WHAT YOU ARE ASKED TO DO >> Copy only the lines between the one containing "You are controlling" and the end of the records, both included, leaving out pictures.

ENTRIES PROVIDED >>
━━━━━━━━━━━━━━━━
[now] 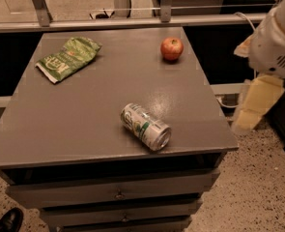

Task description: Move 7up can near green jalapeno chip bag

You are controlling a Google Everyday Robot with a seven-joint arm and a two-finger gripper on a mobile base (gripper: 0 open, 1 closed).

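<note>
The 7up can (pixel 146 127) lies on its side on the grey table (pixel 84 120), near the front edge and right of centre, its shiny end facing front right. The green jalapeno chip bag (pixel 67 58) lies flat at the table's back left, far from the can. My gripper (pixel 252 111) hangs pale yellow below the white arm (pixel 277 37), off the table's right edge, level with the can and well apart from it. It holds nothing that I can see.
A red apple (pixel 172 48) stands at the table's back right. Drawers (pixel 118 195) sit below the tabletop. A metal rail (pixel 132 22) runs behind the table. A black shoe (pixel 7 220) is on the floor at front left.
</note>
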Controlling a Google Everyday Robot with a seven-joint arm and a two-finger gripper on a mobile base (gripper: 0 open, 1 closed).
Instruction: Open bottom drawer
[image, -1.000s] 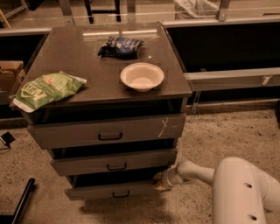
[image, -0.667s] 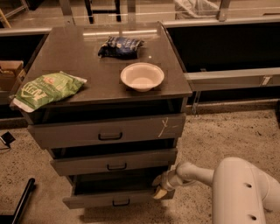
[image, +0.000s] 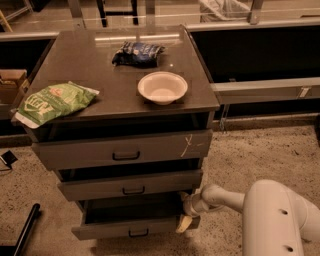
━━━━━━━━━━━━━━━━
ANSWER TO THE PROBLEM >>
You are controlling a Google Everyday Robot with a seven-joint arm and a two-finger gripper on a mobile base (gripper: 0 open, 1 closed).

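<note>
The 7up can (pixel 146 127) lies on its side on the grey table (pixel 84 120), near the front edge and right of centre, its shiny end facing front right. The green jalapeno chip bag (pixel 67 58) lies flat at the table's back left, far from the can. My gripper (pixel 252 111) hangs pale yellow below the white arm (pixel 277 37), off the table's right edge, level with the can and well apart from it. It holds nothing that I can see.
A red apple (pixel 172 48) stands at the table's back right. Drawers (pixel 118 195) sit below the tabletop. A metal rail (pixel 132 22) runs behind the table. A black shoe (pixel 7 220) is on the floor at front left.
</note>
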Controlling a Google Everyday Robot with a seven-joint arm and a two-finger gripper on a mobile base (gripper: 0 open, 1 closed).
Instruction: Open bottom drawer
[image, -1.000s] 
[image, -0.667s] 
[image, +0.000s] 

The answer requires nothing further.